Approvata la tassa più strana del mondo: chi pagherà per i peti dei bovini

Approvata la tassa più strana del mondo: chi pagherà per i peti dei bovini

La Danimarca introduce la tassa sui peti dei bovini: dal 2030, gli allevatori pagheranno per le emissioni di metano dei loro animali.

La Danimarca ha ufficialmente approvato una misura che farà discutere: a partire dal 2030 gli allevatori dovranno pagare una tassa per ogni tonnellata di metano emessa dai peti dei bovini.

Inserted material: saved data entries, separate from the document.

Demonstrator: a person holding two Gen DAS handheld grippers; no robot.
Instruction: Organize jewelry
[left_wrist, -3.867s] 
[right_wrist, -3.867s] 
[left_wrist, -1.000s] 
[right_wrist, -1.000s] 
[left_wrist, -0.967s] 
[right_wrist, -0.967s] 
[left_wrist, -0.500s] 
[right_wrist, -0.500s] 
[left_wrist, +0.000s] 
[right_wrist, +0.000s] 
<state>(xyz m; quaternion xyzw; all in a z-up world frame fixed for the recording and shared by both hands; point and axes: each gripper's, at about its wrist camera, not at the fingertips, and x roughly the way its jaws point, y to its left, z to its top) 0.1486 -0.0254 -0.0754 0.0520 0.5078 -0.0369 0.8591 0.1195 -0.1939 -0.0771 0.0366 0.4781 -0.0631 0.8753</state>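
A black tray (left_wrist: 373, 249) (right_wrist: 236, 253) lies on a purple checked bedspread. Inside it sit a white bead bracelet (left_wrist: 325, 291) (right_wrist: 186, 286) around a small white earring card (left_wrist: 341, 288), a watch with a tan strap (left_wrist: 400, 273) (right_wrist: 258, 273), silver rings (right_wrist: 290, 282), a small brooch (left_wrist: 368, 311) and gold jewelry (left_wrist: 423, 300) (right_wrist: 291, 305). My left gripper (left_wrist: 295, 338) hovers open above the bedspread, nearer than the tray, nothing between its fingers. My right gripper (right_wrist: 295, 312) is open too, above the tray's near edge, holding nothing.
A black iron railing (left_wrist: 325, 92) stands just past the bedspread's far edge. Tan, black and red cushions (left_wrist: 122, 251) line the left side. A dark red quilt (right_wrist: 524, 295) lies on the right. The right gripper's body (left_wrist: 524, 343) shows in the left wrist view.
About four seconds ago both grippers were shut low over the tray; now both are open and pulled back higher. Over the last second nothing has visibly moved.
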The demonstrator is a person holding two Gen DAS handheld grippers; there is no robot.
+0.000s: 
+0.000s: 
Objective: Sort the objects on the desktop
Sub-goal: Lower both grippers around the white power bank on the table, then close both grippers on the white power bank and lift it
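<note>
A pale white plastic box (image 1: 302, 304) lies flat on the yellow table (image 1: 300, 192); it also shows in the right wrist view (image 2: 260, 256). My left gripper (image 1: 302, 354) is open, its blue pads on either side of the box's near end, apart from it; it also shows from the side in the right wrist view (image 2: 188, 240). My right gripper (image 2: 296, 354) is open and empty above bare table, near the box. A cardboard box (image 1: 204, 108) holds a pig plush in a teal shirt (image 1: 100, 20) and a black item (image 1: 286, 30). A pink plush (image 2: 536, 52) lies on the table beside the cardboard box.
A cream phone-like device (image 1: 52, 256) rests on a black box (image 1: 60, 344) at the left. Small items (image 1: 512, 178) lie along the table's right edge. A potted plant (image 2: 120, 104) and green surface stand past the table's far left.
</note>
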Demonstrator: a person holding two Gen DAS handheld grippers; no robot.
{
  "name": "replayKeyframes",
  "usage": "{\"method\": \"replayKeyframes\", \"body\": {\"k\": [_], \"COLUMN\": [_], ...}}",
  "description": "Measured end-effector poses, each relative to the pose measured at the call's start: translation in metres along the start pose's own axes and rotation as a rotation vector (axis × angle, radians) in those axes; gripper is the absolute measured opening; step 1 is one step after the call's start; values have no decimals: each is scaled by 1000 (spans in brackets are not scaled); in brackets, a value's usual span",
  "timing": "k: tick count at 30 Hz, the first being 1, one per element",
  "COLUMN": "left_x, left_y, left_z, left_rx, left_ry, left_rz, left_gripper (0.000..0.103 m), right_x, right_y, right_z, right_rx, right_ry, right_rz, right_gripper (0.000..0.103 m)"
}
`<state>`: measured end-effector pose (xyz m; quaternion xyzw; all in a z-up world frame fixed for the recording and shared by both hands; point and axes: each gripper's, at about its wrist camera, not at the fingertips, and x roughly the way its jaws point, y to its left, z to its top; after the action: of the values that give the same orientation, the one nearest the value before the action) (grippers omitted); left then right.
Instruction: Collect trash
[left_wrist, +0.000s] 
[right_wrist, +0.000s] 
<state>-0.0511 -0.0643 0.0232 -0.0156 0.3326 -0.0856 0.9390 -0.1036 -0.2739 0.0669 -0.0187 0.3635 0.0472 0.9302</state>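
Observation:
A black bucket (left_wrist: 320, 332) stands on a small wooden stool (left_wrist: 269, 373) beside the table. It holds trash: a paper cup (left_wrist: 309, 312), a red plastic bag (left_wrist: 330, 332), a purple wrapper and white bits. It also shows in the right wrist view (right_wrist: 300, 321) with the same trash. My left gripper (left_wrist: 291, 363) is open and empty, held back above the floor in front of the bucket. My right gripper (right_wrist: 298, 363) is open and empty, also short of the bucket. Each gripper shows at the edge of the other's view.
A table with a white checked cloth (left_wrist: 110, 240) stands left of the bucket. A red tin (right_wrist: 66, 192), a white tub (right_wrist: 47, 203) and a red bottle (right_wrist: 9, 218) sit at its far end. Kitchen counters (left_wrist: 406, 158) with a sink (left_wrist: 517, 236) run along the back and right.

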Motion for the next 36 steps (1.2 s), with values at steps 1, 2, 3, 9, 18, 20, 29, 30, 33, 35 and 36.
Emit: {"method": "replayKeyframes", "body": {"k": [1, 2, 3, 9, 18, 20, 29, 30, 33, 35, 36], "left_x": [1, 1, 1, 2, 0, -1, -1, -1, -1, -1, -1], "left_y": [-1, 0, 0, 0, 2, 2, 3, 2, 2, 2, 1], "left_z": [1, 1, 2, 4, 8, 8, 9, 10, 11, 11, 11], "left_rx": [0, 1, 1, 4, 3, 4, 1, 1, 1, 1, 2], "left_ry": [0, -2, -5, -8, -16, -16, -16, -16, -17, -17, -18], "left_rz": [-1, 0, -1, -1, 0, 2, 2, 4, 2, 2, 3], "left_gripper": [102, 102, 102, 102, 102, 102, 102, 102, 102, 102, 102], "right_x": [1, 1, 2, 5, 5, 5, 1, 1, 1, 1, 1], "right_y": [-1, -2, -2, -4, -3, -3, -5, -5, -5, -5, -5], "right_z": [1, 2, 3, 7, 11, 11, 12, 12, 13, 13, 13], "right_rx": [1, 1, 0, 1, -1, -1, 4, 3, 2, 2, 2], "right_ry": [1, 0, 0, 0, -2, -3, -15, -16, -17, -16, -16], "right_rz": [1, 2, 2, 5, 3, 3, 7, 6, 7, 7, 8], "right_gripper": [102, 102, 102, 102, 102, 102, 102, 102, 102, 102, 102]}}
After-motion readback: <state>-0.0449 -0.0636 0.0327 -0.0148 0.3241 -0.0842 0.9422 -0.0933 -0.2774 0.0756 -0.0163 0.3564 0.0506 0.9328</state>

Secondo le stime riportate da Focus, i bovini da allevamento producono circa il 15% delle emissioni globali di gas serra, un contributo non può essere più ignorato.

Mucche bianche e nere

Come funziona la tassa sui peti dei bovini

La misura, approvata a larga maggioranza dal Parlamento danese, prevede che gli allevatori paghino una tassa proporzionale alla quantità di metano emessa dai propri animali.

Il sistema – al momento – non prevede un monitoraggio diretto delle emissioni di ciascun capo di bestiame, ma si baserà su stime calcolate in base al numero di animali presenti in ogni azienda agricola.

La tassa partirà da 300 corone danesi (circa 40 euro) per ogni tonnellata di metano prodotta, con un incremento programmato fino a 750 corone (circa 100 euro) entro il 2035.

Questa graduale introduzione è stata studiata per permettere agli allevatori di adattarsi e adottare soluzioni che possano ridurre le emissioni.

Per supportare la transizione, è probabile che il governo danese ha inoltre previsto incentivi economici per le aziende agricole che investono in tecnologie innovative.

Qual è l’obiettivo?

L’introduzione della tassa sui peti rientra in un piano più ampio che mira a ridurre le emissioni di gas serra del Paese di 2,35 milioni di tonnellate entro il 2032.

Oltre alla tassazione delle emissioni animali, il piano prevede anche la riconversione di circa 250.000 ettari di terreno agricolo in aree forestali.

Questa trasformazione non solo contribuirà all’assorbimento naturale di CO2, ma rappresenterà anche un importante passo verso la diversificazione dell’uso del suolo in un Paese dove il 60% del territorio è dedicato all’agricoltura intensiva.